First and foremost, their most visible strategy is to rush headlong into five strategic growth initiatives. They revolve around cloud, analytics, mobile, security, and social (CAMSS).
This goes with IBM's longstanding policy of delivering high value. They want to shed the business segments that are least profitable, deliver high margins, and build shareholder value.
This isn't new for IBM. The value-building strategy is something that goes back to the days when Louis Gerstner was CEO in 1993. He abandoned the PC price war with Microsoft Corp. (Nasdaq: MSFT) and turned IBM into a global services company.
It's why IBM sold its PC business to Lenovo Group Ltd. (OTCMKTS: LNVGY) in 2005 and later its low-end servers to them last year. It's why they paid GlobalFoundries $1.5 billion to take their chip business off their hands.
IBM is a 103-year-old company and there was a time that as a long-surviving tech behemoth, it could sail along on its brand name. That was enough of an advantage to secure their clients' trust and keep them coming back to IBM for enterprise tech products and services.
"The customers relied on IBM to tell them to buy the right things," tech blogger and author of a book on IBM's struggles, Robert X. Cringely told Money Morning. "IBM... took a very paternalistic approach with its customer base and it was very successful for a long time in doing that."
The approach has since broken down. It began with the shift to global services in the 1990s. The service-focused company stopped innovating with hardware - wary of the high margins - and the IBM name began to fall out of favor.
And this focus on high margins has the same hurdles re-emerging in their push to transform...
The IBM Cloud Conundrum
IBM's biggest challenge among its growth initiatives right now is cloud.
The opening salvo in the protracted IBM stock price decline came in late 2013 when Big Blue lost a $600 million contract to handle cloud services for the CIA - to Amazon.com Inc. (Nasdaq: AMZN). But this was not because Amazon has the experience and a superior cloud product to take on a contract.
It was that IBM didn't have a product. They essentially auctioned off the IBM name and its history of delivering secure systems, not an actual cloud solution.
"There's no way a 3-letter agency should have ever gone with Amazon... Amazon isn't secure enough," tech industry analyst Rob Enderle of The Enderle Group told Money Morning. "On the other hand the agency basically said they were given a choice between a company that didn't have any solution and one that did but wasn't secure enough and... took the one that did but wasn't secure enough."
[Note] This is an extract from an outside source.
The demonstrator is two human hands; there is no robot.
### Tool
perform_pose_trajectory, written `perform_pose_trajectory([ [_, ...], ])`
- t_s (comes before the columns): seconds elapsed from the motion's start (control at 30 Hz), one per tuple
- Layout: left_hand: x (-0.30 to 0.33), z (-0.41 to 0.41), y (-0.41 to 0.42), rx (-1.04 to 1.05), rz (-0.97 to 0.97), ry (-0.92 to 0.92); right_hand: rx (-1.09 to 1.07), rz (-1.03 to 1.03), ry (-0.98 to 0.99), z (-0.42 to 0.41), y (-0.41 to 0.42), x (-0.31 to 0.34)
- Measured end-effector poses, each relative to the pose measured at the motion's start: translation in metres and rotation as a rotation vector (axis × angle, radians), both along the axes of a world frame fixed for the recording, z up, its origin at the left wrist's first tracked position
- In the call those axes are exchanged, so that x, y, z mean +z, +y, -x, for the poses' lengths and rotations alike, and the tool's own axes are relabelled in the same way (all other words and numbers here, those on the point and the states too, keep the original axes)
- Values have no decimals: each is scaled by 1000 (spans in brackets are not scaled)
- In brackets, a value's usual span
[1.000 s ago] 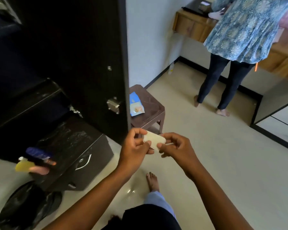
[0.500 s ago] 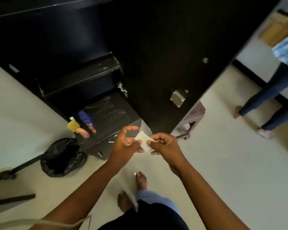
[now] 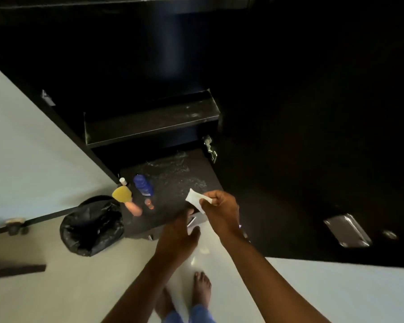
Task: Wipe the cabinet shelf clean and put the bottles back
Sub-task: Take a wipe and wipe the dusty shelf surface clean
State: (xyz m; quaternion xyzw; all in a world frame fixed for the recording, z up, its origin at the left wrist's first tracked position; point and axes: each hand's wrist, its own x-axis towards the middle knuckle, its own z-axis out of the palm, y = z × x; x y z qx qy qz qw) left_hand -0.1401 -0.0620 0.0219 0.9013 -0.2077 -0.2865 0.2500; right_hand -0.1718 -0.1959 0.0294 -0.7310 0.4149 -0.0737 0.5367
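Note:
My right hand [image 3: 220, 209] pinches a small white wipe [image 3: 194, 199] above the front of a dark box top [image 3: 184, 180] smeared with pale streaks. My left hand [image 3: 176, 237] hangs just below it, fingers loose, holding nothing. On the box's left part stand a blue bottle [image 3: 143, 184], a yellow-capped bottle [image 3: 123, 194], a small white-capped bottle [image 3: 123, 181], a peach bottle [image 3: 134, 208] and a tiny orange one [image 3: 149, 203]. Above the box, the dark cabinet shelf [image 3: 149, 120] is bare and dusty.
A black bin bag [image 3: 91, 226] sits on the pale floor left of the box. The open cabinet door [image 3: 312, 159] with a metal latch plate [image 3: 346, 230] fills the right side. My bare feet [image 3: 202, 287] stand below. A dark bar [image 3: 14, 271] lies far left.
My left hand has let go of the wipe and dropped lower; my right hand alone holds it. The view swung left and down toward the cabinet; the other person is out of sight.

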Motion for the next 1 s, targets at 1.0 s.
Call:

In this one instance "Amazon has a status and standing and IBM doesn't," Enderle said. "That was a very critical and painful way for the company to find out."
IBM is not completely hopeless on cloud. Their purchase of SoftLayer in the summer of 2013 has given them a good base to build their cloud portfolio, which has expanded since then. This month, they announced the U.S. Army will use IBM's Hybrid Cloud for "one of the federal government's largest logistics systems."
But in the grand scheme of things, they can't win in the cloud. The three-way price war between Amazon, through Amazon Web Services, Google Inc. (Nasdaq: GOOG, GOOGL), through its app engine, and Microsoft, through SQL, is going to continue to erode prices and with it, the IBM high-value strategy and ultimately the IBM stock price.